I worry that such an approach as indicated in this article has a huge risk of providing an education system that neglects these more interesting, complex and abstract parts of what people do.
To quote Mr John Baker:
“I started D2L in my third year at university. I was wrestling with a key question, “What’s the most important problem that I could solve that would have the biggest impact in the world?” I couldn’t think of anything bigger than transforming the way the world learns, because I look at learning as core to solving all the world’s major challenges”.

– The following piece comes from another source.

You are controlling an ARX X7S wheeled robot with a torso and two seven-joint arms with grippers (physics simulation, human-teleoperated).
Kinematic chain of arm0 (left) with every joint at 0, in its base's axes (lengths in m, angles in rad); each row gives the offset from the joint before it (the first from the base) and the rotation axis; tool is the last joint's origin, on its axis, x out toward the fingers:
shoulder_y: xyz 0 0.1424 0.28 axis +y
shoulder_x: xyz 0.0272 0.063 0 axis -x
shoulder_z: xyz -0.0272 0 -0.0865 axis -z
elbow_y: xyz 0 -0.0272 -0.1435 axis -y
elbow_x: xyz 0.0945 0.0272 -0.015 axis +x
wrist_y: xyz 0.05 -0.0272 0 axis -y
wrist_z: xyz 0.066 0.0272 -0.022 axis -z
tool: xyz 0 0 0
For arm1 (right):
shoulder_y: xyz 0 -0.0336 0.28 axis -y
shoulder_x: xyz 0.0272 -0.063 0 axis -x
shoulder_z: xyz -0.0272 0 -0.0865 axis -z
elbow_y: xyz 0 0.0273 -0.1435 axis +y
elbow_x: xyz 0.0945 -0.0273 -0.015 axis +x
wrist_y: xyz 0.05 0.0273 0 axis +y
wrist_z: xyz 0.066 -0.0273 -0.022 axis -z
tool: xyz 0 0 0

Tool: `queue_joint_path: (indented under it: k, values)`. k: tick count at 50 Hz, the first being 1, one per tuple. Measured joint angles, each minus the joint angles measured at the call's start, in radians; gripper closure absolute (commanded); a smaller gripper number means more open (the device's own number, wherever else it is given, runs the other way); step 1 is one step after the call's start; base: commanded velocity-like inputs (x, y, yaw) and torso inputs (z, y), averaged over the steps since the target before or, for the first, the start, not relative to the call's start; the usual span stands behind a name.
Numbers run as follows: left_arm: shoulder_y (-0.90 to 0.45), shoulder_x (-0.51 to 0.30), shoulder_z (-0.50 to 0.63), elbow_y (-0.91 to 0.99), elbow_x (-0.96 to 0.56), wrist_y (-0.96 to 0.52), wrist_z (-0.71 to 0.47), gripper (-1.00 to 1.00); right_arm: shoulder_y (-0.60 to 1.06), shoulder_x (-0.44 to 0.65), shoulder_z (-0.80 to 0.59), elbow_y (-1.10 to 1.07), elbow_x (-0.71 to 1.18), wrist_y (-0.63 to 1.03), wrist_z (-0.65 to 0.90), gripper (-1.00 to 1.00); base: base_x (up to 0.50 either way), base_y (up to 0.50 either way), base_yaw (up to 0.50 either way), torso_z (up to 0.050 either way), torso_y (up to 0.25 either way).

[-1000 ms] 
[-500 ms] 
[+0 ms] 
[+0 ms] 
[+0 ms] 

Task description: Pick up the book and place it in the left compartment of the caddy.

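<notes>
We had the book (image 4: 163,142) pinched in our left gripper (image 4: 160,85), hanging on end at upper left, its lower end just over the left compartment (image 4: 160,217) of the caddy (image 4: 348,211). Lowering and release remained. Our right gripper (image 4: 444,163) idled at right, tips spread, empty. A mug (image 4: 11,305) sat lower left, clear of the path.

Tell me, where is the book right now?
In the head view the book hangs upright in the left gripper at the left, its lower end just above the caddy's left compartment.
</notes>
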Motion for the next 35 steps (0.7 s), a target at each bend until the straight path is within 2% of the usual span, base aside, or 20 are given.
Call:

I think this line goes to the heart of the problems of ‘competency learning’, ’21st century skills’, ’employability skills’, whatever one wishes to call these latest mantras. Here is a third year undergraduate imagining, via some revelation in the night, that they are in a position somehow to solve the complex issues of how people learn and how our education system should be. No need for sustained knowledge, research, expertise in the field – just come up with some faddish packaged-up notion, and push it relentlessly via all the media tools available, and that will be progress!
A couple of points:
Competency-based learning has been with us a long time – for example, in Australia within the TAFE system. The common view is that it makes sense – to some degree – in certain training contexts where the learning outcomes are prescribed and predictable (like how to perform CPR, or how to troubleshoot a technical problem etc). Many however, have seriously worried about this model being applied uncritically to higher education, where much of the learning (like developing an informed and critical perspective on the world or on one’s future professional area) is not of this constrained and predictable type. Aristotle captured this difference in his distinction between techne (technical ability) and episteme and phroneses (knowledge and judgment).
On the mater of skills, I would much prefer to defer to the Australian chief scientist Alan Finkel. In a recent article in The Australian Higher Education Supplement, “Master the Foundations, and rule the universe”, Finkel bemoans the increasing focus on skills learning to the detriment of the learning of foundational content knowledge in a field. In his piece, he expresses a view that is well-established in the literature – that skills of the type developed in higher education cannot be learned in vacuo, but only in relation to the systematic learning of a body of knowledge (indeed how can someone be legitimately critical about an area that they only dimly know about).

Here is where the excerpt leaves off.